Controlling the evaluation of scalar functions

  • I am facing a strange issue and, even though I found a solution, I wonder if a better solution exists.

    I have a table containing a multi-lingual dictionary in a xml field.
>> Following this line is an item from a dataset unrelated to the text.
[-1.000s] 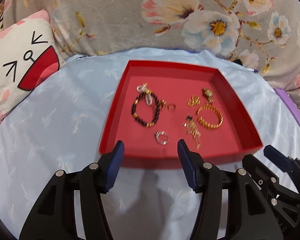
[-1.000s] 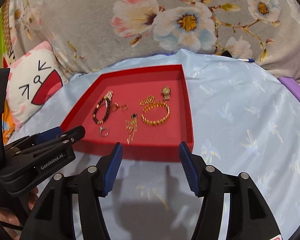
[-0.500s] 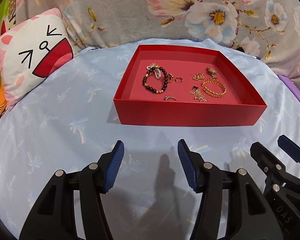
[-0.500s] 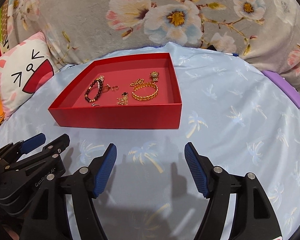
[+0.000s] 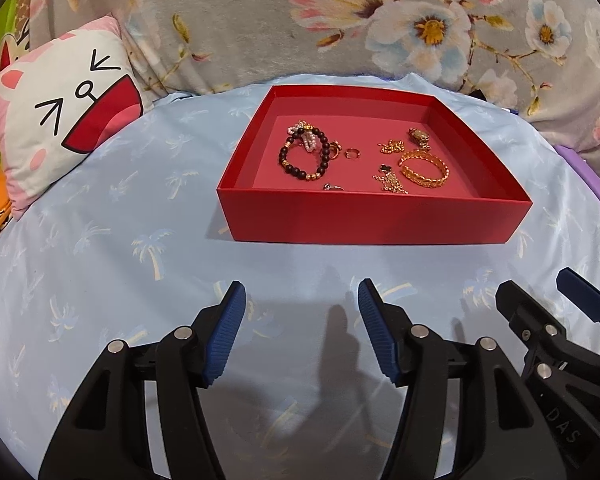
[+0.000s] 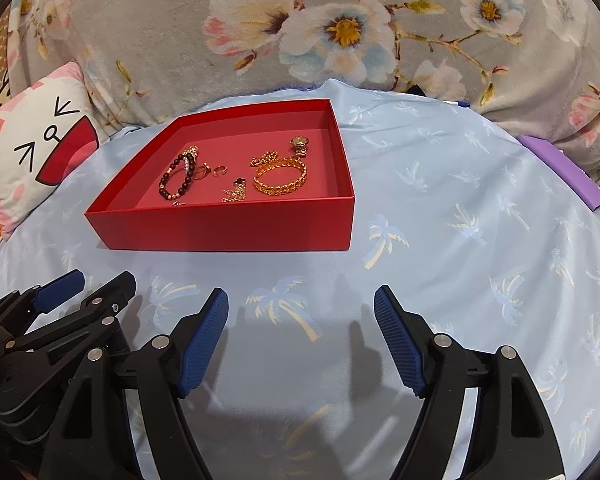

A mock-up of the table can be created and filled using the following statement:

    CREATE TABLE #Dict (ID INT PRIMARY KEY, XmlValue XML)
    INSERT INTO #Dict SELECT 0, CONVERT(XML, '<labels><label lang="en" value="en-0" /><label lang="fr" value="fr-0" /></labels>')
    INSERT INTO #Dict SELECT 1, CONVERT(XML, '<labels><label lang="en" value="en-1" /><label lang="fr" value="fr-1" /></labels>')
    INSERT INTO #Dict SELECT 2, CONVERT(XML, '<labels><label lang="en" value="en-2" /><label lang="fr" value="fr-2" /></labels>')
    INSERT INTO #Dict SELECT 3, CONVERT(XML, '<labels><label lang="en" value="en-3" /><label lang="fr" value="fr-3" /></labels>')
    INSERT INTO #Dict SELECT 4, CONVERT(XML, '<labels><label lang="en" value="en-4" /><label lang="fr" value="fr-4" /></labels>')
    INSERT INTO #Dict SELECT 5, CONVERT(XML, '<labels><label lang="en" value="en-5" /><label lang="fr" value="fr-5" /></labels>')
    INSERT INTO #Dict SELECT 6, CONVERT(XML, '<labels><label lang="en" value="en-6" /><label lang="fr" value="fr-6" /></labels>')
    INSERT INTO #Dict SELECT 7, CONVERT(XML, '<labels><label lang="en" value="en-7" /><label lang="fr" value="fr-7" /></labels>')
    INSERT INTO #Dict SELECT 8, CONVERT(XML, '<labels><label lang="en" value="en-8" /><label lang="fr" value="fr-8" /></labels>')
    INSERT INTO #Dict SELECT 9, CONVERT(XML, '<labels><label lang="en" value="en-9" /><label lang="fr" value="fr-9" /></labels>')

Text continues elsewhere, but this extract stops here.